In python 2, the built in function map
seems to call the __len__
when length is overwritten. Is that correct - if so, why are we computing the length of the iterable to map? Iterables don't need to have length overwritten (e.g.), and the map function works even when length is not pre-defined by the iterable.
Map is defined here; it does specify that there is length-dependent functionality in the event that multiple iterables are passed. However,
None
I am concerned because according to several 1 2 extremely highly upvoted questions,
map(f, iterable)
is basically equivalent to:
[f(x) for x in iterable]
But I am running into simple examples where that isn't true.
For Example
class Iterable:
def __iter__(self):
self.iterable = [1,2,3,4,5].__iter__()
return self
def next(self):
return self.iterable.next()
#def __len__(self):
# self.iterable = None
# return 5
def foo(x): return x
print( [foo(x) for x in Iterable()] )
print( map(foo,Iterable()) )
Behaves as it should, but if you uncomment the overloading of len
, it very much does not.
In this case, it raises an AttributeError because the iterable is None
. While the unit behaviour is silly, I see no requirement of invariance in the specification of len. Surely, it's good practice to not modify the state in a call to len
, but the reason should not be because of unexpectable behaviour in builtin functions.

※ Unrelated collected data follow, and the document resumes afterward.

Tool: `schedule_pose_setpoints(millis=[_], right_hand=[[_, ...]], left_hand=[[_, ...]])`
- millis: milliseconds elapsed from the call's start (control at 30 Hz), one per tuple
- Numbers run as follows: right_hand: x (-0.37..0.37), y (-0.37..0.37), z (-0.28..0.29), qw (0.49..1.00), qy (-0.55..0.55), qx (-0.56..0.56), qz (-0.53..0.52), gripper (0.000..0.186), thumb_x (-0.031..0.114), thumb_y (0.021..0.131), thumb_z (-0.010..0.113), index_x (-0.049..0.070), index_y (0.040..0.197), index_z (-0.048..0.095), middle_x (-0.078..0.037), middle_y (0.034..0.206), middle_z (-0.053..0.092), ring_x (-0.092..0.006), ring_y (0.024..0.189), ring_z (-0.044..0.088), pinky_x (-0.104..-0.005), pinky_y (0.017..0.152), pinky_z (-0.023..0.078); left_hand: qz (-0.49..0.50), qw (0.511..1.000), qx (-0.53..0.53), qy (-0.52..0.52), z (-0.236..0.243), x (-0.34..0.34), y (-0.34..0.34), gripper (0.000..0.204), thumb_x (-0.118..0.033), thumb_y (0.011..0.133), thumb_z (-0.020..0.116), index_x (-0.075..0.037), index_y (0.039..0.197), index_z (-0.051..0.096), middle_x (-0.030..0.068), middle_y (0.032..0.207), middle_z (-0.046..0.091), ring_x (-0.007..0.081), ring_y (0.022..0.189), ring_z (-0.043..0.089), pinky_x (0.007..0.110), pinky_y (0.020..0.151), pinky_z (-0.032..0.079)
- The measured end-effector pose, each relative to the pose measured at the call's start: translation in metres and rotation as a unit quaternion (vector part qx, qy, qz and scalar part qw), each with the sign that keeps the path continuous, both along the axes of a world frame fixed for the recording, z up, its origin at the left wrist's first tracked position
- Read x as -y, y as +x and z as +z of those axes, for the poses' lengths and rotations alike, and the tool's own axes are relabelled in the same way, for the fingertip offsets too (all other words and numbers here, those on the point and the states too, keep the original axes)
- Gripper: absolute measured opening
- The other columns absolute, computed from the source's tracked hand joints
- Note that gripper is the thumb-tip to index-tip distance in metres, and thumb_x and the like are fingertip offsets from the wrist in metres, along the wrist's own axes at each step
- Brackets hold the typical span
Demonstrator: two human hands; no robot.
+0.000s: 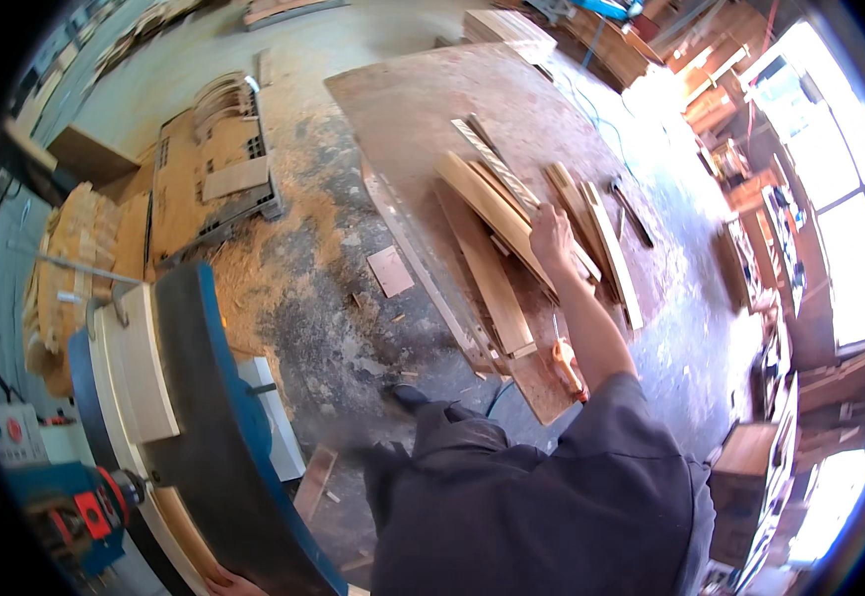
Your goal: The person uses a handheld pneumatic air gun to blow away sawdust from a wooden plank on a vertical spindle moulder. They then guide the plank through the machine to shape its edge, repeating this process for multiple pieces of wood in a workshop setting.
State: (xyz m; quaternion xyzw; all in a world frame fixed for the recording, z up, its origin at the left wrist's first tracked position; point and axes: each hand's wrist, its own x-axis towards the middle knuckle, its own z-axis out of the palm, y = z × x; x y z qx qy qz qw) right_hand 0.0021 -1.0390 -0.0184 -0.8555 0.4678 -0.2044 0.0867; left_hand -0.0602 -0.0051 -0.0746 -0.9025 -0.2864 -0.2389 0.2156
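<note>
My right arm stretches over the worktable (393,94). The closed right hand (552,238) is around a narrow pale wooden strip (497,164) with dark marks along it, among several loose boards. A wider board (487,273) lies to its left, and a long batten (611,253) to its right. At the lower left, only part of my left hand (236,586) shows at the picture's edge. Its fingers close on the end of a wooden piece (184,536) beside the dark belt of a blue machine (204,397); most of that hand is cut off.
An orange-handled tool (567,366) lies at the table's near corner, and a dark hammer-like tool (633,212) at its right. A pallet with curved wooden parts (224,104) stands at the far left. Sawdust (298,184) and a loose offcut (390,271) cover parts of the floor.
</note>
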Motion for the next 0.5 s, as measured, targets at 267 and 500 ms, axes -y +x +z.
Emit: schedule_pose_setpoints(millis=[267, 500], right_hand=[[0.04, -0.153, 0.008, 0.995, -0.007, -0.088, -0.044, 0.023, 0.02, 0.091, 0.066, 0.007, 0.109, 0.071, -0.021, 0.099, 0.074, -0.0442, 0.096, 0.071, -0.0551, 0.083, 0.057], [-0.111, -0.264, -0.13, 0.932, 0.002, -0.183, 0.312, 0.055, 0.033, 0.1, 0.061, 0.012, 0.15, 0.052, -0.019, 0.138, 0.059, -0.0419, 0.124, 0.059, -0.0537, 0.098, 0.052]], left_hand=[[0.043, 0.999, -0.008, -0.015, 0.002, 0.009, -0.014, 0.065, -0.065, 0.102, 0.055, -0.013, 0.138, 0.07, 0.0093, 0.137, 0.066, 0.0333, 0.126, 0.062, 0.046, 0.108, 0.051], [-0.162, 0.986, 0.04, -0.026, -0.023, -0.079, -0.06, 0.042, -0.04, 0.106, 0.061, -0.005, 0.127, 0.072, 0.0207, 0.126, 0.07, 0.0387, 0.121, 0.063, 0.054, 0.105, 0.05]])
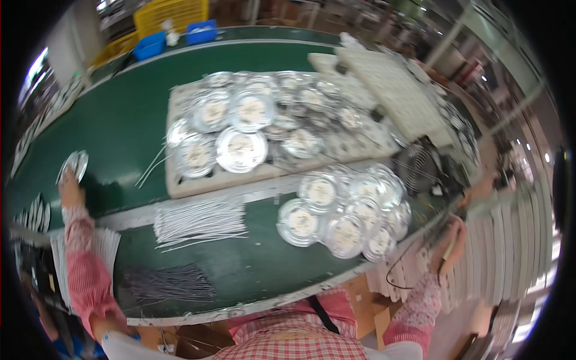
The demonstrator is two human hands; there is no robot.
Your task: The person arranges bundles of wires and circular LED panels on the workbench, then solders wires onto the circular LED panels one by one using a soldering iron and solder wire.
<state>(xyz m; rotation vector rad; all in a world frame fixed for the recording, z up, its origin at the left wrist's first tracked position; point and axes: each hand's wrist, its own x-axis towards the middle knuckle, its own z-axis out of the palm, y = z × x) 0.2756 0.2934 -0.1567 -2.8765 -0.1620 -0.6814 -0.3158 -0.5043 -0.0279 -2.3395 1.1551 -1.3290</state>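
Note:
At the far left, my left hand (72, 195) reaches over the green work surface (132, 108) with its fingers closed on a round silver disc (78, 163). My right hand (451, 241) is at the right edge of the table, closed around a slim pen-like tool (447, 251) with a dark cord; blur hides its exact kind. Many silver discs with pale centres (241, 150) lie heaped on a pale foam tray (180, 188) in the middle. Nearer me on the right, a second pile of these discs (346, 235) rests on the table.
A bundle of white wires (201, 223) and one of dark wires (171, 282) lie near the front edge. A black fan (415, 168) stands at right, before stacked foam trays (393, 84). Blue bins (150, 45) and a yellow crate (171, 18) sit behind. Pale panels (510, 234) fill the right side.

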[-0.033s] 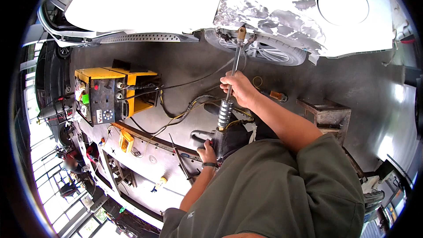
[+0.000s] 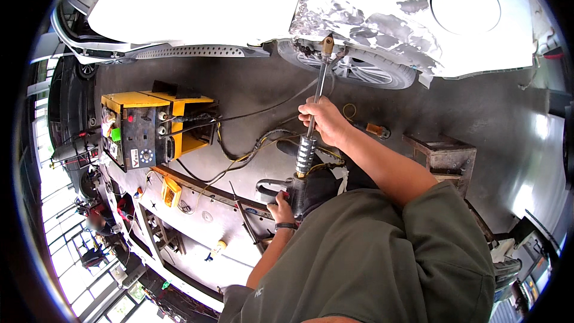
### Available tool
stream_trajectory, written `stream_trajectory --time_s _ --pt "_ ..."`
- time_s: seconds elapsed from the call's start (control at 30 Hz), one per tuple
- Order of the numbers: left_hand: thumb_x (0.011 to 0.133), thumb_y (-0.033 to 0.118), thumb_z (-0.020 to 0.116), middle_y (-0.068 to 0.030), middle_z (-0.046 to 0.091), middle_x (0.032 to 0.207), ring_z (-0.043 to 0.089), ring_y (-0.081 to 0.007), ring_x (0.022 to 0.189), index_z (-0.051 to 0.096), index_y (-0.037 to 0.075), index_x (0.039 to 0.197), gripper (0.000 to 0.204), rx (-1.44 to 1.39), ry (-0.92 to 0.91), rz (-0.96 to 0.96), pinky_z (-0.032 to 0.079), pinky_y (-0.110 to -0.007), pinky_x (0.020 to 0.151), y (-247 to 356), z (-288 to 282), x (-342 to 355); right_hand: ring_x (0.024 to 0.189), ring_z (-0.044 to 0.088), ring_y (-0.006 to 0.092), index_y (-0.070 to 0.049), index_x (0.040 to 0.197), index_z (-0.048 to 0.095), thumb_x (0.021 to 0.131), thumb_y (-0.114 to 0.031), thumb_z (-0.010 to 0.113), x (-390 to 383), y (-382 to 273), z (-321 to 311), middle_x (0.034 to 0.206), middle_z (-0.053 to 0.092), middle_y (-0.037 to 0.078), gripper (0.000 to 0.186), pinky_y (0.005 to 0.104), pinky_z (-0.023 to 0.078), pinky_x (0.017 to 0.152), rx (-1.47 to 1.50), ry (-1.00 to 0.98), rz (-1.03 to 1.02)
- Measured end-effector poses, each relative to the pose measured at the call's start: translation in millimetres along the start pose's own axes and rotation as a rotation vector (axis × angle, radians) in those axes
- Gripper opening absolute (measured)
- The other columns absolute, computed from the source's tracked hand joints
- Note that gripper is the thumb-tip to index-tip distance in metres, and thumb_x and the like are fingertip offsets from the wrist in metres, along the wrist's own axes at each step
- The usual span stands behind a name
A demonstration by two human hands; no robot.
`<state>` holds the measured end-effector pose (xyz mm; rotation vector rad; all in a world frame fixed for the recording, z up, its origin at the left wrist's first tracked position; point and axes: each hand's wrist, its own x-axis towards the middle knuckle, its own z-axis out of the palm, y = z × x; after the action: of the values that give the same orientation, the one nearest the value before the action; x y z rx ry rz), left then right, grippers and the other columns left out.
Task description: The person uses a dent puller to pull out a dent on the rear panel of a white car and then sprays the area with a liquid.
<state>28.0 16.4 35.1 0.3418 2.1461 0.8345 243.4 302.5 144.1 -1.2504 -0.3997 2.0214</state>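
Note:
A dent puller gun [image 2: 304, 155] with a ribbed silver sliding weight and a long metal shaft runs from my waist up to a white car [image 2: 197, 6]. Its brass-coloured tip [image 2: 327, 45] meets the lower edge of the body panel above the wheel, where paint is sanded off in grey patches; exact contact is hard to tell. My right hand [image 2: 324, 116] is closed round the shaft, just above the weight. At the rear, my left hand [image 2: 280, 208] is closed on the black grip [image 2: 272, 189], thumb near a small red part.
Cables run across the floor from a yellow and black welding machine [image 2: 143, 128] at the left. A metal step stool [image 2: 448, 158] stands at right, near an orange tool [image 2: 376, 130]. On a white panel at lower left lie a yellow box [image 2: 171, 192] and a thin rod. Someone is far left.
The gun's rear grip and my left hand have shifted very slightly; the tip and my right hand look the same.

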Motion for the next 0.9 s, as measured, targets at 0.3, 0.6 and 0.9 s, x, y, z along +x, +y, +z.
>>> stream_trajectory --time_s 0.3,0.6,0.9 --pt "0.101 0.057 0.040 -0.0045 0.067 0.078 0.063 -0.0194 0.061 0.064 0.017 0.106 0.047 -0.139 -0.781 -0.759 0.055 -0.035 0.055 34.3 -15.6 13.6 0.083 0.058 0.0151 -0.007 0.107 0.045 0.085 -0.014 0.071 -9.8 9.3 18.2 0.090 0.054 0.004 0.035 0.0312 0.046 0.075 -0.107 -0.074 -0.027" --pt "0.102 0.050 0.042 -0.0022 0.067 0.079 0.062 -0.0186 0.060 0.065 0.016 0.108 0.041 -0.186 -0.597 -0.723 0.054 -0.038 0.051 63.1 -7.5 -3.3 0.081 0.060 0.0160 -0.010 0.087 0.053 0.087 -0.021 0.069 6.1 -13.2 9.8 0.085 0.056 0.003 0.019 0.0332 0.048 0.072 -0.166 -0.112 0.029" --pt "0.100 0.053 0.039 -0.0060 0.066 0.073 0.062 -0.0216 0.058 0.065 0.012 0.100 0.049 -0.066 -0.635 -0.708 0.053 -0.037 0.052 53.9 -13.2 11.4 0.081 0.060 0.0163 -0.007 0.096 0.052 0.088 -0.019 0.067 9.2 -11.0 17.3 0.084 0.056 0.004 0.021 0.0325 0.049 0.074 -0.147 -0.090 0.032"
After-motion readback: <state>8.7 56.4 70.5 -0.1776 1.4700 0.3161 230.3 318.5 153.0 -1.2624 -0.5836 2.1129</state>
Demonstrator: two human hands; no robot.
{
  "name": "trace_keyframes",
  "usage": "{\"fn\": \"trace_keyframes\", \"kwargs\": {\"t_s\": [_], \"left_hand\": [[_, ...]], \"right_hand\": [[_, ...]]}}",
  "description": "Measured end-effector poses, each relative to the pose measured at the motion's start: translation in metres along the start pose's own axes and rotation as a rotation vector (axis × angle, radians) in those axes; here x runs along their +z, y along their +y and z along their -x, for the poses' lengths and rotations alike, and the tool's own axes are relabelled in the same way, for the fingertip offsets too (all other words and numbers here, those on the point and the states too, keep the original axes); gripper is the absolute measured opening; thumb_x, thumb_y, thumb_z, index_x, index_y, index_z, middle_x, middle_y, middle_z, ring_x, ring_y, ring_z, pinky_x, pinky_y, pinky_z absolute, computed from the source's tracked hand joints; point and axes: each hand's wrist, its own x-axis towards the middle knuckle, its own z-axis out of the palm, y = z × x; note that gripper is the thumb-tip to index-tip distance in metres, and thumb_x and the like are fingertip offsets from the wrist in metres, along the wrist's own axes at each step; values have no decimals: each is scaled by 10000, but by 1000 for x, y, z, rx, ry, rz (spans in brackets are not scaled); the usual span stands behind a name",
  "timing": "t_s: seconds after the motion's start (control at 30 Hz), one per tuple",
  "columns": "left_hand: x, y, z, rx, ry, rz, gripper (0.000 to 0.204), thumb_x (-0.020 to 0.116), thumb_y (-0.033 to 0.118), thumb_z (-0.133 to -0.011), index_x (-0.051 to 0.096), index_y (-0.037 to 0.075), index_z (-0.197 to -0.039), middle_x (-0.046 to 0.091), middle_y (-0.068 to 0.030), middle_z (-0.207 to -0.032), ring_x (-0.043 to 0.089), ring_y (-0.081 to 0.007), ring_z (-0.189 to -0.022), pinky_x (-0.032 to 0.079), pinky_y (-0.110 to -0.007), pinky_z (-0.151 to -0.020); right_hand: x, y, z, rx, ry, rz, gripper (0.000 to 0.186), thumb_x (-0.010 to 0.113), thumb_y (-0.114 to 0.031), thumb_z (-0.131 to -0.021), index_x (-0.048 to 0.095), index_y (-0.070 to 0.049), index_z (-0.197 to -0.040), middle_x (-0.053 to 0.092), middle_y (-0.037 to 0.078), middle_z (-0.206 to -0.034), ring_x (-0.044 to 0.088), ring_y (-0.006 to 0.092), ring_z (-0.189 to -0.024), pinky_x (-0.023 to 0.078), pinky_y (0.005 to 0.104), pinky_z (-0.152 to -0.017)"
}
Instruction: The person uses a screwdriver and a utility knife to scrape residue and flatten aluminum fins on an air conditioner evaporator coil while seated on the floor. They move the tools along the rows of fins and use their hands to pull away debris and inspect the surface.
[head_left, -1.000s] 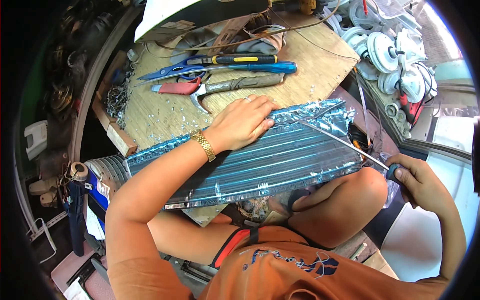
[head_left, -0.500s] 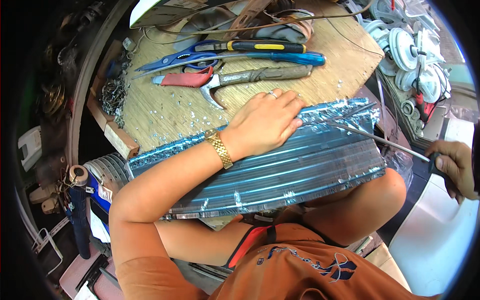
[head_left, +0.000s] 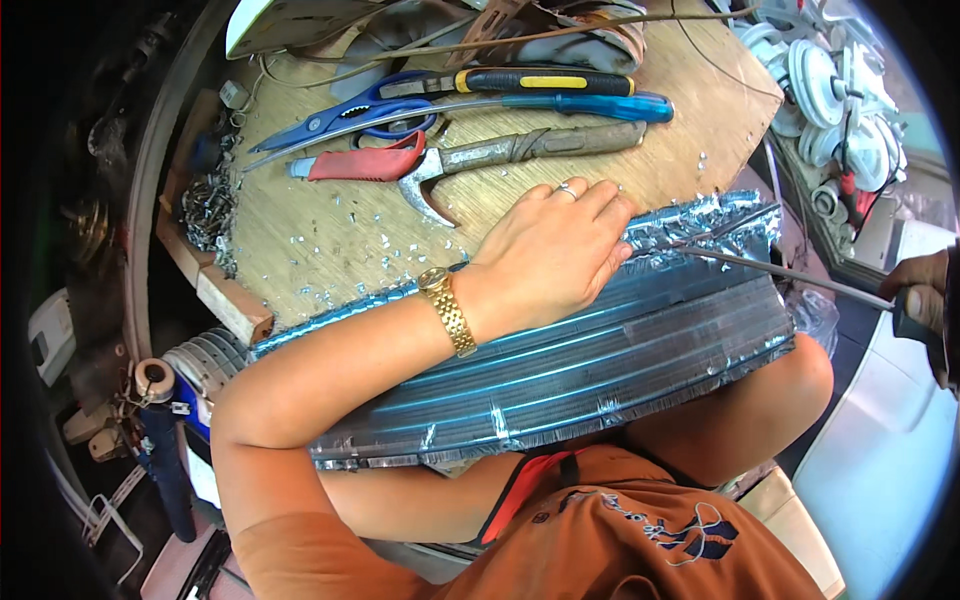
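Observation:
A blue, finned metal coil panel [head_left: 560, 370] lies across my lap, its far edge over the wooden board. My left hand [head_left: 555, 250], with a ring and a gold watch [head_left: 448, 312], rests palm down on it. The fingers are stretched and slightly apart near the far edge. At the right rim my right hand [head_left: 922, 290], partly cut off, is closed around the dark handle of a long screwdriver [head_left: 800, 279]. Its shaft reaches left to the coil's torn, crumpled far-right strip [head_left: 715, 228]. The tip is hard to make out among the shreds.
On the wooden board [head_left: 700, 150] lie blue scissors [head_left: 345, 118], yellow-and-black pliers [head_left: 545, 83], a blue-handled screwdriver [head_left: 600, 106], a hammer [head_left: 540, 147] and a red cutter [head_left: 365, 162]. Metal flakes are scattered there. White plastic parts [head_left: 830, 95] crowd the far right.
The view has shifted, so the scene sits further right. My left hand keeps its place on the coil. My right hand and the screwdriver handle have moved slightly away from me.

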Motion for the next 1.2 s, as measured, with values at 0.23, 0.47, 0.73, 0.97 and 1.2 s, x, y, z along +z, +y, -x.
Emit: {"fn": "trace_keyframes", "kwargs": {"t_s": [0.23,0.47,0.73,0.97,1.2], "left_hand": [[-4,2,1,-11,-21,12,317,603,267,-1055,607,44,-1280,641,-152,-1191,616,-368,-1130,501,-499,-935],[-11,10,4,-100,-134,-55,333,551,273,-1078,596,50,-1322,641,-163,-1235,607,-380,-1187,479,-505,-997],[-13,14,-5,-144,-212,-31,325,526,289,-1088,575,59,-1312,634,-169,-1255,595,-397,-1217,457,-508,-1026],[-14,13,-10,-105,-200,-50,355,519,322,-1088,581,45,-1301,636,-178,-1247,600,-396,-1213,466,-496,-1022],[-14,11,-8,-70,-217,-80,678,650,610,-977,552,50,-1345,601,-207,-1303,579,-428,-1234,449,-514,-1041]], "right_hand": [[100,100,-57,-301,195,-181,178,564,-157,-1111,660,-37,-1202,520,27,-629,523,114,-532,449,314,-529],[109,133,-118,-586,369,-74,214,651,-212,-1057,659,-42,-1188,586,145,-682,598,310,-586,476,420,-596],[131,189,-233,-995,871,129,460,801,-358,-892,671,-78,-1235,731,157,-883,708,384,-737,543,457,-661],[133,190,-289,-1249,1236,139,536,764,-501,-882,686,-61,-1178,696,90,-834,657,296,-680,502,420,-624],[124,186,-298,-1240,1277,212,545,733,-530,-893,739,-53,-1157,585,80,-780,596,291,-658,465,421,-599]]}}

In more realistic cases, my len
function may just be slow, and I don't expect to worry about it being called by map
, or maybe it isn't thread safe, etc..
Implementation Dependent?
Since map
is a builtin function, it may have implementation-specific features outside the spec, but cpython implements it on line 918 of bltinmodule.c, which indeed states:
/* Do a first pass to obtain iterators for the arguments, and set len * to the largest of their lengths. */
And then calls _PyObject_LengthHint
, which is defined in Object/abstract.c, and indeed seems to look for an overwritten len
. This doesn't clarify to me whether this is just implementation dependent, or if I'm missing some reason that map
purposefully looks for the iterable's length against my instinct.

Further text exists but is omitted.